Problem requirements:
Search term "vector": please show all lines in the listing that contain it.

Listed entries:
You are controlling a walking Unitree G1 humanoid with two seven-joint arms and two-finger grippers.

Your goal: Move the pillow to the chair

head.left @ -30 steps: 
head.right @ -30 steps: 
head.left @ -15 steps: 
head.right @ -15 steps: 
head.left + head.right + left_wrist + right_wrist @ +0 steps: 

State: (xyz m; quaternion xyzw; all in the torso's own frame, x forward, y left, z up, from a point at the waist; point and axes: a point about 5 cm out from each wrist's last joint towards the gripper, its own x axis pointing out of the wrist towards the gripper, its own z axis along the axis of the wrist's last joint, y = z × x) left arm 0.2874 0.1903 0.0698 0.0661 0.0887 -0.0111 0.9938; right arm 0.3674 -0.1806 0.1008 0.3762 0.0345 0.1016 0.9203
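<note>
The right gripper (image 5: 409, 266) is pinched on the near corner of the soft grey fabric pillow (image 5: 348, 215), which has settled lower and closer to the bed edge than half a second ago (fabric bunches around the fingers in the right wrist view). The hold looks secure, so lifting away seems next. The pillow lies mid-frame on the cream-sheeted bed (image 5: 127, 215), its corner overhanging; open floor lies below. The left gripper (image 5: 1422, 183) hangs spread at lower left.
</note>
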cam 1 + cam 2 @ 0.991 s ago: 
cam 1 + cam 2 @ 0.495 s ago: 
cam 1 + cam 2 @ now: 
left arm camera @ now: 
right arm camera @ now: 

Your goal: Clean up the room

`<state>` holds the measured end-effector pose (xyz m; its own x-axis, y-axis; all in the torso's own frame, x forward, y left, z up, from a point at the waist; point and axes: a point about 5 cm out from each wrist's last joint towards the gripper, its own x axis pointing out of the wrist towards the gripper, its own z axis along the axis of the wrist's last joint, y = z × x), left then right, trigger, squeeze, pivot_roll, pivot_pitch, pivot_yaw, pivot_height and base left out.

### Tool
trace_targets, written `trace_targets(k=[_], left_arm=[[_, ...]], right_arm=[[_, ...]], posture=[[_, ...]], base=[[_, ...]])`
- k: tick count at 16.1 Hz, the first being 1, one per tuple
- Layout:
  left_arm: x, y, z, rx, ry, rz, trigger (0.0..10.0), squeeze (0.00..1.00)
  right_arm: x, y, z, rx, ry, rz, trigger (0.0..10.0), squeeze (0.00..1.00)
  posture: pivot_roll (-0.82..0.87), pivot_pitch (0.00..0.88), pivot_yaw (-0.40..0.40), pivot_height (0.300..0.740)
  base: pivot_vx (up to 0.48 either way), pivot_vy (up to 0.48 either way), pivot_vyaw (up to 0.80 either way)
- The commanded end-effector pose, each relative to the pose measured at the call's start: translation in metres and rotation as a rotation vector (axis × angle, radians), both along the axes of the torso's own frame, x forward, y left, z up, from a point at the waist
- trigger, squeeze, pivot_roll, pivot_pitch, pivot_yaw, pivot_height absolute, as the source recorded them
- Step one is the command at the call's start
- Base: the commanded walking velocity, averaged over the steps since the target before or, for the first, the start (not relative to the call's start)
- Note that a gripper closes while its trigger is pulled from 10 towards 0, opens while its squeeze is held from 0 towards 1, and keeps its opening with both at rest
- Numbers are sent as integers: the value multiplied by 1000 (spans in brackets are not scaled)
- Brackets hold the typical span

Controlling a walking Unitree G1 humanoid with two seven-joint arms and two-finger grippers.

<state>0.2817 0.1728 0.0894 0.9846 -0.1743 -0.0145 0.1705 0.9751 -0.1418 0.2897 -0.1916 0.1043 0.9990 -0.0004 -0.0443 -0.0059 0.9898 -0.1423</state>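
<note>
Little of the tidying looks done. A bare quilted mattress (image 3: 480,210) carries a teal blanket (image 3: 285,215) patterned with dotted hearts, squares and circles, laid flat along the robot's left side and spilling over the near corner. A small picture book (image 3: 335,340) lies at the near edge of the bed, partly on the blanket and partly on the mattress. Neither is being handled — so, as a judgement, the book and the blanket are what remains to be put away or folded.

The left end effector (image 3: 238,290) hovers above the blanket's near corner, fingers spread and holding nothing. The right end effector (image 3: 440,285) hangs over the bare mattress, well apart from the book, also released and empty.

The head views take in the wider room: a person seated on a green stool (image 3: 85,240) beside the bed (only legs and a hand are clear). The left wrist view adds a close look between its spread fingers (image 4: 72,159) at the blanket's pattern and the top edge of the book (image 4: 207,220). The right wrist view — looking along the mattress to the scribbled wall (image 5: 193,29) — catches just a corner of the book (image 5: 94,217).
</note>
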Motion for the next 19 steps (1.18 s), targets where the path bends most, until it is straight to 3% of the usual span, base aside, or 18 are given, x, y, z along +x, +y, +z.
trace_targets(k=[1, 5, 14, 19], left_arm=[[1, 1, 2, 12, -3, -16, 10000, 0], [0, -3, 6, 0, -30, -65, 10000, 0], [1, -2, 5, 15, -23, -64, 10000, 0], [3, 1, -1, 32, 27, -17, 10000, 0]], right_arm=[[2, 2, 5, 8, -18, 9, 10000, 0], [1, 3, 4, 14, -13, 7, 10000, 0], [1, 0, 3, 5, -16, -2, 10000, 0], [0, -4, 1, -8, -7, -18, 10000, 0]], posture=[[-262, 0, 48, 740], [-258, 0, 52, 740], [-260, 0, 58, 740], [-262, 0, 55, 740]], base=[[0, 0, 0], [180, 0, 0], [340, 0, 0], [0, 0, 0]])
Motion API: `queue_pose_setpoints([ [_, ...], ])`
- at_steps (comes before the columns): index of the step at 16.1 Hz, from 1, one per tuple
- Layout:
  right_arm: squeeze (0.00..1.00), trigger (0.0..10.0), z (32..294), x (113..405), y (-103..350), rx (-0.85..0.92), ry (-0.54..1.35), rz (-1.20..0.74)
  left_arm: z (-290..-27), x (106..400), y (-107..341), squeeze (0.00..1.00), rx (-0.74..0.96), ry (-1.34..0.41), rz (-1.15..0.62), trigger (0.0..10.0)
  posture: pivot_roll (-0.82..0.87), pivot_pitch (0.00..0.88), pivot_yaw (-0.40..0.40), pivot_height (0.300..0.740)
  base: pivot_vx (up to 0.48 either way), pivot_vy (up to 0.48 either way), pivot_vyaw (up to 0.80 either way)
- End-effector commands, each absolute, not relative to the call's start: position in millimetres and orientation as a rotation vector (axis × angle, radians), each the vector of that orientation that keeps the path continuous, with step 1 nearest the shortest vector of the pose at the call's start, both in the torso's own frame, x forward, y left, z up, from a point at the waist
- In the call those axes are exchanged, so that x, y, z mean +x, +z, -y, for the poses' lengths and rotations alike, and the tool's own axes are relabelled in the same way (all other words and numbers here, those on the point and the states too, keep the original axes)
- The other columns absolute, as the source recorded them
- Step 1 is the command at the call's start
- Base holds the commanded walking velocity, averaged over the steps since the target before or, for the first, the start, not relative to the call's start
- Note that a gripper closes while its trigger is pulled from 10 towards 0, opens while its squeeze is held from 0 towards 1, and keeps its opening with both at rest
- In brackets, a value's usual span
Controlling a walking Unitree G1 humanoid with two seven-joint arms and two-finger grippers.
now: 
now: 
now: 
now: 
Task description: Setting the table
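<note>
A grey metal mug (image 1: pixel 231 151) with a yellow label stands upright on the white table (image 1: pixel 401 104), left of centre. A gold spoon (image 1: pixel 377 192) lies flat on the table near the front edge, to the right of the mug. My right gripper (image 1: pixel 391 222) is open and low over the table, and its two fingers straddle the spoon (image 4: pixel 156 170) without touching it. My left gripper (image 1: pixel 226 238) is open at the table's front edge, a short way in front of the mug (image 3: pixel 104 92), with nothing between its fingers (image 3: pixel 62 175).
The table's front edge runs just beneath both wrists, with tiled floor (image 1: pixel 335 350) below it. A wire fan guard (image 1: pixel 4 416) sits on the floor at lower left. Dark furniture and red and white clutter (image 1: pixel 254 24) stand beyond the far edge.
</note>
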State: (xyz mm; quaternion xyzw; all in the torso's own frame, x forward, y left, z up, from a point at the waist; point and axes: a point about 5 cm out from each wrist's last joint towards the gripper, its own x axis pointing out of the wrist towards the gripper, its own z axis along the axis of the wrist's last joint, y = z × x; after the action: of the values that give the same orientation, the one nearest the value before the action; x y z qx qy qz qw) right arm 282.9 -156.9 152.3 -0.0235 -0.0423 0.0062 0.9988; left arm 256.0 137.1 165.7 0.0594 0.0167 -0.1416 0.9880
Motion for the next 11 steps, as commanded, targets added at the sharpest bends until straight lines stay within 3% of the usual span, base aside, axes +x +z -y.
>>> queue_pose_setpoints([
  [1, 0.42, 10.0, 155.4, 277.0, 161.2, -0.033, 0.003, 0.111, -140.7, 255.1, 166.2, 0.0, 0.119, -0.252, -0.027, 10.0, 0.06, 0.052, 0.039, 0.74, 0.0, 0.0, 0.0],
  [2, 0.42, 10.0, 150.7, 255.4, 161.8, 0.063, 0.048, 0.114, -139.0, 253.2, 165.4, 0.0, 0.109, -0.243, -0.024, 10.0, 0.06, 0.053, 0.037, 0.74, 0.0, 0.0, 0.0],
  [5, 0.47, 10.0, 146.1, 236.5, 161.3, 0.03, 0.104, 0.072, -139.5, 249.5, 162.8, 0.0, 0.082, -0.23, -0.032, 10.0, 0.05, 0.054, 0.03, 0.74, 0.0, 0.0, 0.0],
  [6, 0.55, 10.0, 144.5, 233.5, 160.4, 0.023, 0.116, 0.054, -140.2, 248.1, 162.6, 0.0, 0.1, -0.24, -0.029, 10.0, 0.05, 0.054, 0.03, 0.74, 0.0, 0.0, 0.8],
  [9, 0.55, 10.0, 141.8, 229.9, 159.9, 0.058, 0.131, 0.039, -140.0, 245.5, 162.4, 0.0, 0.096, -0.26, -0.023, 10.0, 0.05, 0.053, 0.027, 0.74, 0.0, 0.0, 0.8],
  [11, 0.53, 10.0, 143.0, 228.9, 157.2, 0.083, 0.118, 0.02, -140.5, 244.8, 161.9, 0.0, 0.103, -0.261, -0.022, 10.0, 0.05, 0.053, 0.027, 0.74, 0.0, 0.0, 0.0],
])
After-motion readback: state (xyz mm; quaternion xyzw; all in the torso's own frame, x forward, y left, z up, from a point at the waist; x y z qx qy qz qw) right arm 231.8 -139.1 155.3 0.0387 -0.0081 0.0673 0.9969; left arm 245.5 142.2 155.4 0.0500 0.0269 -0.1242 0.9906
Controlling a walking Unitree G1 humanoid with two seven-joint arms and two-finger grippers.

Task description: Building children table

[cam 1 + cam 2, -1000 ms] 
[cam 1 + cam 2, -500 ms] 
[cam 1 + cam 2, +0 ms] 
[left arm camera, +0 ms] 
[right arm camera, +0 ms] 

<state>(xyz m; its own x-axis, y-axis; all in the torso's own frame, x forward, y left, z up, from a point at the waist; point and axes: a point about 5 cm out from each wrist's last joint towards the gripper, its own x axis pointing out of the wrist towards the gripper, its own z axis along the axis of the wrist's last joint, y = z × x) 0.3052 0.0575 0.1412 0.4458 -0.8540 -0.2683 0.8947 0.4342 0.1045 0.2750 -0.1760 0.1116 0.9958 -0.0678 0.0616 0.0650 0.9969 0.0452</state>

Exercise result:
- The commanded end-effector pose, each relative to the pose measured at the call's start: translation in metres and rotation as a rotation vector (axis × angle, radians), both along the axes of the torso's own frame, x forward, y left, z up, from a point at the waist
- End-effector commands, each absolute, not relative to the call's start: position in millimetres and orientation as a rotation vector (axis × angle, radians), each the vector of that orientation that keeps the path continuous, with step 1 nearest the shortest vector of the pose at the call's start, both in the torso's own frame, x forward, y left, z up, from a point at the waist

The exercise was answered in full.